As part of our regular investment selection and assessment process, we consider the full range of ESG issues and this usually commences with an assessment of the target business’ available data.  This data can then be supplemented by additional due diligence and research.  This is also combined with the wealth of stored information from many and varied due diligence undertakings as an investor in unlisted infrastructure since 1994. Our specialist external advisors will often provide additional asset or sector-level specific information.  All of this combines for a robust benchmarking assessment, which is a very useful component of judging investment performance and ultimately success. Our internal RI experts can often provide country level benchmarking and assessment, and combined with the investment team, benchmarking and compliance against standards (e.g. ISO, IFC).  Engagement with relevant stakeholders, even in the early stages of a potential acquisition opportunity, is important; and for example, in our consideration of a recent pipeline investment, we personally met with the relevant regulator to discuss the asset, the business, and the sector. 
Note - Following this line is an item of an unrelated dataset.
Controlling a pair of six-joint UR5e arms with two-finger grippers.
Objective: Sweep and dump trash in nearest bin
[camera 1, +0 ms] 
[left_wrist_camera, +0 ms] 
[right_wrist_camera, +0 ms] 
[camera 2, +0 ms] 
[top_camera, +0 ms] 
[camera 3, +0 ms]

We aim for all our portfolio companies to be leaders in ESG practices. We seek to implement as a minimum standards, such as ISO 9001, ISO 14001, ISO 50001, ISO 55001 and OHSAS 18001 or similar accreditations across our assets. Depending on the asset and where appropriate we also implement ISO 17025, ISO 22301 and ISO 27001.


INF 12. ESG issues impact in selection process

12.1. Indicate if ESG issues impacted your infrastructure investment selection processes during the reporting year.

12.2. Indicate how ESG issues impacted your infrastructure investment deal structuring processes during the reporting year.

12.3. Additional information.

As a long term investor it is imperative that we invest into infrastructure businesses that have regard to their environmental impact, improve health and safety, engage with community and follow best practise governance. These are the key principles followed when we invest into a new infrastructure businesses. In the last twelve months we participated in various transactional processes where ESG issues played an important role in our decision whether to invest or not.

Review of required industry standards and codes of conduct is common practise during our due diligence process. We aim for our portfolio companies to be leaders and encourage the implementation of best practice procedures and standards.

In a recent example, we were considering the acquisition of a district heating business, Here the consideration of ESG issues highlighted significant benefits and opportunities of the investment proposal.  In this case, the company demonstrated a market-leading position in renewable fuel sources for heat/energy generation across its portfolio.  Combined with an awareness of the local and regional regulatory environment, this particular issue provides an opportunity for value-enhancing expansion.  Consideration of these ESG issues provided one of the compelling investment highlights. 

In another example of the consideration of ESG issues leading to opportunities for value creation, we evaluated a potential investment in gas distribution infrastructure where changes in the energy mix of the broader market over time (specifically transitioning from coal-fired energy sources to gas) leads to tangible value-creation opportunities for this business. 

In another example, we were evaluating investment selection with a developer of renewable energy generation assets.  In this instance, the community engagement strategy and track record of the management team in community engagement was vital in assessing the risk of targeted future developments. 

We have also had recent examples of where consideration of ESG issues contributes to the abandonment of an investment opportunity. In one example, the infrastructure business provided some support to coal-based industry.  We quantified the risk through sensitivity analysis of the non-renewal of contracts associated with coal industries, and ultimately decided not to pursue the investment.